Notice that rotating an array [a[0], a[1], a[2], ..., a[n-1]] 1 time results in the array [a[n-1], a[0], a[1], a[2], ..., a[n-2]].

Given the sorted rotated array nums of unique elements, return the minimum element of this array.

Example:

Input: nums = [3,4,5,1,2]
Output: 1
Explanation: The original array was [1,2,3,4,5] rotated 3 times.
Input: nums = [4,5,6,7,0,1,2]
Output: 0
Explanation: The original array was [0,1,2,4,5,6,7] and it was rotated 4 times.
Input: nums = [11,13,15,17]
Output: 11
Explanation: The original array was [11,13,15,17] and it was rotated 4 times. 
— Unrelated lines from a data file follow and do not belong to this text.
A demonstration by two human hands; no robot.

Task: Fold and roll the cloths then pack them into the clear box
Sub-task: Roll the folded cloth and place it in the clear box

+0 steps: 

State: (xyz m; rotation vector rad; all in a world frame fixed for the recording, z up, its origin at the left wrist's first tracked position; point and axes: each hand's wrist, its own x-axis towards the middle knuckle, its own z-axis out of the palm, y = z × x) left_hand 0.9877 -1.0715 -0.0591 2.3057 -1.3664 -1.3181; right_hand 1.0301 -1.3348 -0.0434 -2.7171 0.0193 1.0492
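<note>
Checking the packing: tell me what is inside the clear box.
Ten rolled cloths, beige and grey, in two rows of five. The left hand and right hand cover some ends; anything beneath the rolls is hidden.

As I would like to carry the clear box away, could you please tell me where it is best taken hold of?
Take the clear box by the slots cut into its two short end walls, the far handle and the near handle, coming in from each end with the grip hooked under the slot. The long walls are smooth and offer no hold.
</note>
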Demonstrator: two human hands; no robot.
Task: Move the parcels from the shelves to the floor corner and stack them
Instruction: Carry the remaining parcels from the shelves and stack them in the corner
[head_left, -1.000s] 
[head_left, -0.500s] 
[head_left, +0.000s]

Approach: We are going to use binary search. While comparing the mid element, we would have these three conditions -

  1. arr[mid - 1] > arr [mid] < arr[mid + 1]. Got the minimum just return arr[mid]. We need to take care of boundary conditions here.
  2. arr[mid] > arr[high]. That's the only condition where the min element is on the right side. It happened because of rotation.
  3. Otherwise the min element is on left side.

Implementation in C#:

Using Recursion:

        public int FindMinInRotatedArray(int[] nums)
        {
            if (nums?.Length == 0)
            {
                return -1;
            }

            return this.FindMinInRotatedArray(nums, 0, nums.Length - 1);
        }

        private int FindMinInRotatedArray(int[] nums, int low, int high)
        {
            if (low == high)
            {
                return nums[low];
            }

            int mid = (low + high) / 2;

            if ((mid == nums.Length - 1 || nums[mid] < nums[mid + 1]) && 
                (mid == 0 || nums[mid] < nums[mid - 1]))
            {
                return nums[mid];
            }

            if (nums[mid] > nums[high]) // Go to right side
            {
                return FindMinInRotatedArray(nums, mid + 1, high);
            }
            else // Go to left side otherwise
            {
                return FindMinInRotatedArray(nums, low, mid - 1);
            }
        }


Without recursion:

        public int FindMinInRotatedArray(int[] nums)
        {
            if (nums?.Length == 0)
            {
                return -1;
            }

            int low = 0, high = nums.Length - 1;

            while(low < high)
            {
                int mid = (low + high) / 2;
                if (nums[mid] > nums[high])
                {
                    low = mid + 1;   
                }
                else
                {
                    high = mid;
                }
            }

            return nums[high];
        }


Complexity: O(logn)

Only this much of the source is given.